Depuis la réélection de Tsai Ing-wen à la présidence de la République de Chine (Taïwan) le 11 janvier, les relations entre Taipei et Pékin se détériorent. Malgré les appels répétés de la Chine à ne pas politiser la crise actuelle liée au Covid-19, les luttes d’influence qu’elle mène pour isoler Taïwan ne font qu’exacerber les tensions et affecte profondément le sentiment nationaliste de la population taïwanaise.
Depuis 30 ans, l’Université Nationale Cheng-Chi (NCCU) réalise un sondage sur la question de l’attachement identitaire des Taïwanais. D’après ses derniers résultats (cf photo), en 2019, seul 3% de la population taïwanaise (soit 700 000 personnes) se sentait purement et seulement chinoise (contre 26% en 1992) – et serait donc pleinement favorable à une unification immédiate avec la Chine continentale. Parmi ces 3 %, certaines catégories de la population sont surreprésentées : les plus âgés, les continentaux (ceux arrivés avec Chiang Kaï-Shek en 1947), et les habitants de Kinmen (île proche du continent, qui appartient à Taïwan). Surtout, le sondage démontre que 59% de la population se considère uniquement taïwanaise et 35% à la fois taïwanaise et chinoise. Un renversement de la tendance puisqu’en 1992, ils étaient 46 % à se revendiquer des deux identités et seulement 17% à se sentir uniquement taïwanais. Ce qui est notable, c’est que les résultats de 2019 correspondent pratiquement à ceux des dernières élections présidentielles : 57% pour le DPP et Tsai Ing-wen, traditionnellement pro-indépendance, et 38% pour le KMT et Han Kuo-yu, plutôt pro-Pékin.

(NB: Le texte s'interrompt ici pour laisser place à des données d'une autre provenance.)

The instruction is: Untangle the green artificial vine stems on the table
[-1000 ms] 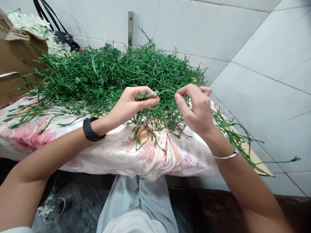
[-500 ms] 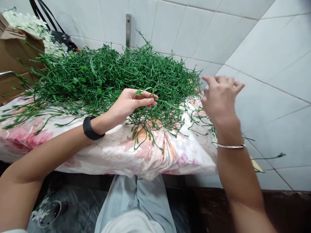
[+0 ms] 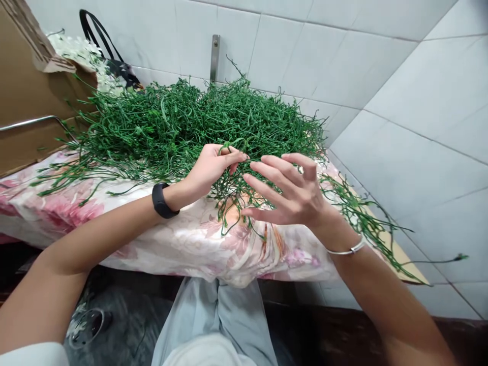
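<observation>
So there's this huge pile of green stems (image 3: 198,122), thin wiry plastic-looking ones, heaped on a counter (image 3: 183,239) that's covered with a pink floral cloth. The pile is the thing to go by here. It fills most of the counter back to the white tiled wall (image 3: 305,46).

The left hand (image 3: 211,165) is at the near edge of the pile, roughly its middle, with the fingers curled closed around a small bunch of stems (image 3: 232,145) that loops up over the knuckles. There's a black band (image 3: 162,201) on that wrist.

The right hand (image 3: 290,193) is just to the right of the left one, in front of the pile's near right corner. Its fingers are spread apart and pointing left toward the other hand, holding nothing as far as I can see. The fingertips come close to the stems hanging over the counter edge, but I can't tell if they actually touch. A thin silver bangle (image 3: 345,250) sits on that wrist.

More loose strands (image 3: 366,218) trail off the pile's right side, past the right wrist and over a tan board at the counter's end.

Left of the pile there's a brown cardboard box (image 3: 26,96), and behind the pile's left corner some white flowers (image 3: 76,48) and a black-handled bag (image 3: 114,63) against the wall.
</observation>
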### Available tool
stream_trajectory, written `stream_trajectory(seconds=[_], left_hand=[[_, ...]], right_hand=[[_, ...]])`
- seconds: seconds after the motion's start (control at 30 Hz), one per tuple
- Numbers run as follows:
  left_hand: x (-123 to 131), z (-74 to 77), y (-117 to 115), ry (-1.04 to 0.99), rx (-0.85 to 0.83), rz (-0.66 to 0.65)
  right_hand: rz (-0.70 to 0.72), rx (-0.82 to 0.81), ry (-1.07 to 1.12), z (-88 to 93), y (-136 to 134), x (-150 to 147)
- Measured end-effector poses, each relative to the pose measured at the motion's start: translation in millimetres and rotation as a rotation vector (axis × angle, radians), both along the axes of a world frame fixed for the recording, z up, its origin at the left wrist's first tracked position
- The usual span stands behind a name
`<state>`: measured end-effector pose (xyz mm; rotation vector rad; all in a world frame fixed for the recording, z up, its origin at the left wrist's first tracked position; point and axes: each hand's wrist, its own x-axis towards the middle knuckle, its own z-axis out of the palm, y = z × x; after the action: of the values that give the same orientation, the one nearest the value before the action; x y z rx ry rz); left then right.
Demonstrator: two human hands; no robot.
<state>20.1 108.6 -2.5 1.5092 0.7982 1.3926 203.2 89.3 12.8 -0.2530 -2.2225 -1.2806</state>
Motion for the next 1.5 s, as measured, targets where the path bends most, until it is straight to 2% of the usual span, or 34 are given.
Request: stream_trajectory(seconds=[0.1,0.2,0.4,0.5,0.67,0.83,1.03,1.13,1.17,1.23,1.4,1.47,1.5], left_hand=[[2,-0.6,-2,-0.026,-0.024,-0.001],[3,0.0,-4,-0.054,-0.026,-0.017],[2,3.8,-9,-0.01,-0.043,-0.135],[2,3.3,-7,-0.048,-0.038,-0.14],[1,-0.3,-3,-0.062,-0.009,-0.152],[2,-2.4,-5,0.046,0.097,-0.097],[2,-5.9,-9,0.333,0.421,0.071],[1,-6.7,-10,0.419,0.496,0.095],[2,-6.6,-10,0.409,0.491,0.091],[2,-5.9,-9,0.33,0.436,0.067],[3,-3.2,-9,0.156,0.214,-0.016],[4,-2.5,-10,0.168,0.204,-0.021],[4,-2.3,-11,0.179,0.21,-0.016]], right_hand=[[-0.078,0.116,-0.008,-2.7,-5,-8],[-0.169,0.108,0.018,-6.3,-2,-10],[-0.058,0.005,0.109,-9.5,12,3],[-0.034,-0.104,0.179,-10.7,13,3],[0.005,-0.498,0.478,-12.4,9,-6],[0.052,-1.053,0.724,-11.6,5,-11],[0.173,-1.65,0.965,-6.0,5,-16],[0.212,-1.891,0.993,-3.5,4,-17],[0.217,-1.894,0.976,-3.5,3,-17],[0.195,-1.736,0.902,-5.2,1,-16],[-0.036,-0.88,0.601,-14.5,2,-12],[-0.105,-0.626,0.5,-16.5,3,-10],[-0.121,-0.557,0.467,-16.8,3,-10]])
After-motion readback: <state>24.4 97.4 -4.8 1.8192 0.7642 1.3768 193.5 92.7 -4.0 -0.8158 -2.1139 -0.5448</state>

Selon un sondage du Mainland Affairs Council, le cabinet taïwanais (ROC) en charge des relations avec la Chine continentale et qu’on ne saurait accuser d’être pro-indépendance, la défiance à l’égard de la Chine n’a jamais été aussi haute : 76,6% des Taïwanais voient la Chine comme une puissance inamicale et 90% s’opposent au modèle hongkongais « un pays, deux systèmes ». Une manière commode de comprendre ces résultats serait d’y voir la conséquence d’une « influence américaine pernicieuse » voulant diviser la « race chinoise », et la couper de son « sol ancestral ». En réalité, les Etats-Unis n’ont pas besoin de faire beaucoup d’efforts pour pousser leur soft-power. La Chine se charge d’elle-même de convaincre les Taïwanais de son animosité : isolationnisme géopolitique, manœuvres d’encerclement par avions de chasse et bombardiers le 12 février, 17 mars et 10 avril, et attaques d’hors-bords le 20 mars.
Le 8 avril, le Dr Tedros, directeur de l’OMS, mettait de l’huile sur le feu en accusant Taïwan – et non pas simplement certains Taïwanais (comme il aurait pu le formuler) – de lui avoir adressé des messages à caractère raciste. Ces accusations, immédiatement réfutées et condamnées par Joanne Ou, porte-parole de la République de Chine – d’autant que les services taïwanais ont montré que les insultes seraient en fait issues d’IP chinoises – ajoutaient encore à la défiance des Taïwanais envers cette institution critiquée pour sa complaisance envers Pékin depuis le début de la crise épidémique.
De plus, la légitime fierté d’avoir rapidement réussi à juguler la crise sanitaire (39 cas, 6 morts au 18 avril – un chiffre très bas comparé aux 23 millions d’habitants que compte l’île) et de pouvoir désormais aider les autres pays du monde (don de 7 millions de masques à l’Europe, de 2 millions aux Etats-Unis, et d’1 million en Asie) renforce encore le sentiment chez les Taïwanais de la valeur et de la singularité de Formose. Au vu de ce succès, on pourrait se demander si de même que la guerre commerciale entre Chine et Etats-Unis a profité à Taïwan au plan économique, Taïwan n’est pas aussi en train de gagner la bataille de la « corona-diplomatie », au moins au sein des pays de l’OCDE. Ainsi, lorsque Ursula Von der Leyen, Présidente de la Commission Européenne, remerciait chaleureusement Taïwan, et que le Département d’Etat américain qualifiait la République de Chine de « véritable ami » suite à l’envoi de masques, Pékin grinçait des dents. Pour Taïwan, cette crise sanitaire s’est transformée en vecteur de visibilité nouvelle.
1 Commentaire
severy
19 avril 2020 à 21:59L’OMS a tout à perdre de l’absence de la République de Chine en son sein. Chacun le sait. Le harcèlement de la Chine continentale sur cet organisme international qui devrait être neutre et apolitique n’aboutit qu’à le discréditer. La communauté mondiale n’y gagne rien.